Карев молчит и пристально и долго изучает мое лицо. Не знаю, что он находит в нем, но говорит подкупающе прямо и искренне:
— Ты разводишь сантименты. А сегодня время сильных людей. Сегодня на жизнь надо смотреть шире. Ты страшно категоричен. А кого сегодня интересует эта твоя категоричность? Ты утверждаешь прямо: Свидерников хороший работник. Нельзя так. Я, например, начальнику шахты никогда не скажу — сегодня холодно. Я скажу по-другому: сегодня холоднее, чем вчера. А холодно ли? Это уже решать ему... Начальство считает, что Свидерникову не место в нашем коллективе. Вот так сейчас обстоят наши дела.
Я больше не в силах выдержать принятый мной тон, креплюсь из последних сил. Разговор наш с Каревым не первый, третий день ведем мы его. И сегодня, когда он предельно откровенен, мне надо сказать ему все.
Мне не жалко Свидерникова, пусть он идет под суд. Он бросил топором в меня. Пусть отдают его под суд Карев и начальник шахты, но не я. Не я...
Я ловлю буквально за хвост этот обрывок мысли, это жалкое «не я». Я готов вывернуть себя наизнанку. «Господи, — ужасаюсь я самому себе, — сколько подлости в тебе, хорошем, не похожем на Карева, праведном, правдивом, честном. А в чем же, в таком случае, заключается предательство? Ты ведь уже предал, предал Свидерникова».
— Карев, — я все еще уговариваю его, — остановись, хватит. Будем считать, что не было этого разговора. Оставь в покое Свидерникова. Да, он виноват. Да, его посадят, если я обращусь в суд. Но я никогда этого не сделаю, слышишь? Никогда. Я тоже, как и ты, хочу быть сильным. Но больше всего я хочу здороваться по утрам со Свидерниковым, со своими ребятами, с тобой за руку и не прятать глаза. Разве ты не знал в жизни минуты, когда тебе хотелось схватиться за топор? Ты и сейчас идешь на Свидерникова с топором. Остановись. У Свидерникова были и гнев и растерянность. Ты же идешь на убийство хладнокровно. А ведь Свидерников не шахматная фигура.
— Ты мне тут гнилой либерализм не разводи, — осаживает меня Карев.

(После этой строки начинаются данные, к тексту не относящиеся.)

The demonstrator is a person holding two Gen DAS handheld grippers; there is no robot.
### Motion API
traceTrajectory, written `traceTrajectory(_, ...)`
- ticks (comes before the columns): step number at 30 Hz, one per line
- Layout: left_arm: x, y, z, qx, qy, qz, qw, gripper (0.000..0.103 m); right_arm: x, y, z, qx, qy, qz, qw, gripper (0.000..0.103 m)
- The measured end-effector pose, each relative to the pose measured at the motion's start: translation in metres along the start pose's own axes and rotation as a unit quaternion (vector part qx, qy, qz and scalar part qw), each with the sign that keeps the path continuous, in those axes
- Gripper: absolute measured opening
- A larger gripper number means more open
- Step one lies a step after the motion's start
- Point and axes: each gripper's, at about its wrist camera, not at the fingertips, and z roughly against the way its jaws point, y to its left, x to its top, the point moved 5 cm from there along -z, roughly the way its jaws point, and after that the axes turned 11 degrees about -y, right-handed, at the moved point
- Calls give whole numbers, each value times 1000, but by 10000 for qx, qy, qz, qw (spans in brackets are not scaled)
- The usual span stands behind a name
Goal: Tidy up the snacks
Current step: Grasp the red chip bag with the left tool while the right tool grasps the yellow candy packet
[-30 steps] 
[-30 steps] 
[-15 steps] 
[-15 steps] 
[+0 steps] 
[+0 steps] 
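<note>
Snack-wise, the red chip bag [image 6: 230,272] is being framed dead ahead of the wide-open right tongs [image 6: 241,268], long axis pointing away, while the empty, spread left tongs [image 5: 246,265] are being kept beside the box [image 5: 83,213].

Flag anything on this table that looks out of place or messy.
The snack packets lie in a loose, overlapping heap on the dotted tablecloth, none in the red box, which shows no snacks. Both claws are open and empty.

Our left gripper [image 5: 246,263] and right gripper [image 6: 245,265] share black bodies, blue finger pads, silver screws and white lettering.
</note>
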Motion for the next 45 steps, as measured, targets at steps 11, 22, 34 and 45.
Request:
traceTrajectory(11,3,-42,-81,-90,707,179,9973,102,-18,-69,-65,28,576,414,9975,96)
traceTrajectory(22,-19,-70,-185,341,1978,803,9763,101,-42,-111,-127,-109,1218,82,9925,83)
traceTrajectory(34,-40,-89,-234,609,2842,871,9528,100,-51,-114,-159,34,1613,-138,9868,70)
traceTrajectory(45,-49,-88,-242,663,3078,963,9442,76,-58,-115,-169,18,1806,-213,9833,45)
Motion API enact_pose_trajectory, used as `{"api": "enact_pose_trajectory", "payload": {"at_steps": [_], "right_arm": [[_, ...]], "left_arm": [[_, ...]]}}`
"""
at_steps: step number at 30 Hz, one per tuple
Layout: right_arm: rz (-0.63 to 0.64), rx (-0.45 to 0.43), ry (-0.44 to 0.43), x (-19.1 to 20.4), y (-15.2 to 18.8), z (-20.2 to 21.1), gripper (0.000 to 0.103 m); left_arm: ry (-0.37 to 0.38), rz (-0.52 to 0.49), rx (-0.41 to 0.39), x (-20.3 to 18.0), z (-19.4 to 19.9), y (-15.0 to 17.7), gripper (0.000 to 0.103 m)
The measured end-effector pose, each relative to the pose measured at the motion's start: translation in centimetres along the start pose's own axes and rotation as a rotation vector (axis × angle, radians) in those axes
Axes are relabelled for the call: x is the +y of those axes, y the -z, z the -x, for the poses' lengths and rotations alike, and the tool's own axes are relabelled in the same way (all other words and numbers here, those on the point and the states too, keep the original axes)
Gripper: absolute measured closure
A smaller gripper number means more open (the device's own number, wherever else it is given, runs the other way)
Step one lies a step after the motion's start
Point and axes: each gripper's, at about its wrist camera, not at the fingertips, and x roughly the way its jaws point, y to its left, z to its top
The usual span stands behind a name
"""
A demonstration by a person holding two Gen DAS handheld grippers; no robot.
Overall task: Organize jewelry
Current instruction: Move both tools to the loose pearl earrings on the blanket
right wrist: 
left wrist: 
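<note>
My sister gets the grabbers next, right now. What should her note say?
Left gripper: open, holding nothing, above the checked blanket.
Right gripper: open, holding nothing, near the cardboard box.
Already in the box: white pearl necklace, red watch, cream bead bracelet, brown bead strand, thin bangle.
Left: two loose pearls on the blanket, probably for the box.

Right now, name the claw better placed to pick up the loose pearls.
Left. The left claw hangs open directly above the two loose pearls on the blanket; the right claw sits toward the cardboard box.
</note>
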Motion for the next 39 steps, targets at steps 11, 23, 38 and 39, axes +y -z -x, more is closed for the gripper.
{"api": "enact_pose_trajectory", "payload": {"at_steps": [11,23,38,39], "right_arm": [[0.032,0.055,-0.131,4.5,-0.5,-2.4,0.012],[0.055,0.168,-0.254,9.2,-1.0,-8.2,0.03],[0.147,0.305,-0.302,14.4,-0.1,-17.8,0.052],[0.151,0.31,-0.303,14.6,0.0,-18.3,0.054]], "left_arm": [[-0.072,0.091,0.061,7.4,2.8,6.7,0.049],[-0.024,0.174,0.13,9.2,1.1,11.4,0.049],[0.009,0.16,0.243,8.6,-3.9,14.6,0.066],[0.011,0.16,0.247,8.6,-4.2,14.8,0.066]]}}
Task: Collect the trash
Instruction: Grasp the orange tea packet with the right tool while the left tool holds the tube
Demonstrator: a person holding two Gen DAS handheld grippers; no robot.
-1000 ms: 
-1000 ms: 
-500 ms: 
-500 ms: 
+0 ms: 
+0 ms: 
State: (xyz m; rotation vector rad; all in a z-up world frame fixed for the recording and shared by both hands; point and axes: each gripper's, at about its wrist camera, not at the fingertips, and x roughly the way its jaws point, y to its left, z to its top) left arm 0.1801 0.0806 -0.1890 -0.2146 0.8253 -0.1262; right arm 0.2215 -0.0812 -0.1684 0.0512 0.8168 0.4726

И в голосе его больше нет подкупающих, задушевных ноток. — Я здесь поставлен уголь добывать. Да будет ясно тебе.
Его неистовость и напор клонят мою голову книзу. Но в последнюю минуту я с неожиданной для себя радостью кричу ему:
— А я ведь тебя знаю. Знаю, ты понимаешь?
— Еще бы, — оторопело бормочет Карев. — Три года вместе работаем.
— Нет, когда-то в детстве, я с такою же, как у тебя, непреклонной готовностью и одержимостью стрелял по воробьям и ласточкам из рогатки. Я был похож на тебя. Первую птаху мне было жалко, жалко до слез. Как я хотел спрятаться от ее смерти, белой пленки на глазах, понуро раскрытого жалкого клюва. А потом в толпе подобных себе подростков бил по птицам, как охотник-профессионал. То, что это гадко, что это убийство, я понял позднее. Но непосредственно в минуты убийства, перед тем как послать камень, на меня будто снисходило вдохновение.
— С воспоминаниями детства покончено? — спрашивает Карев и, не выдержав тона, срывается на крик: — Балаган мне здесь устраивать! Я могу и по-другому поставить вопрос.
— Нет, рук ты заламывать не умеешь, нервы шалят у тебя. Тебе не кажется, что когда мы бьем других, даже справедливо, мы уподобляемся тем, кого бьем?
— Ну что ж, торопись подставить под топор еще раз голову. И стой, не шевелись, чтобы свидерниковы не промахнулись.
— Не обобщай и не передергивай, Карев... А ведь и Свидерников похож на тебя. Оба вы тоже в детстве начинали с рогатки. А теперь за топоры ухватились. Только ты похитрее его и покорнее. Свидерников идет с топором на того, кто ему насолил. А для тебя ничего не стоит занести его над головой любого, если есть выгода.
— Вон, — аккуратно выговаривает Карев.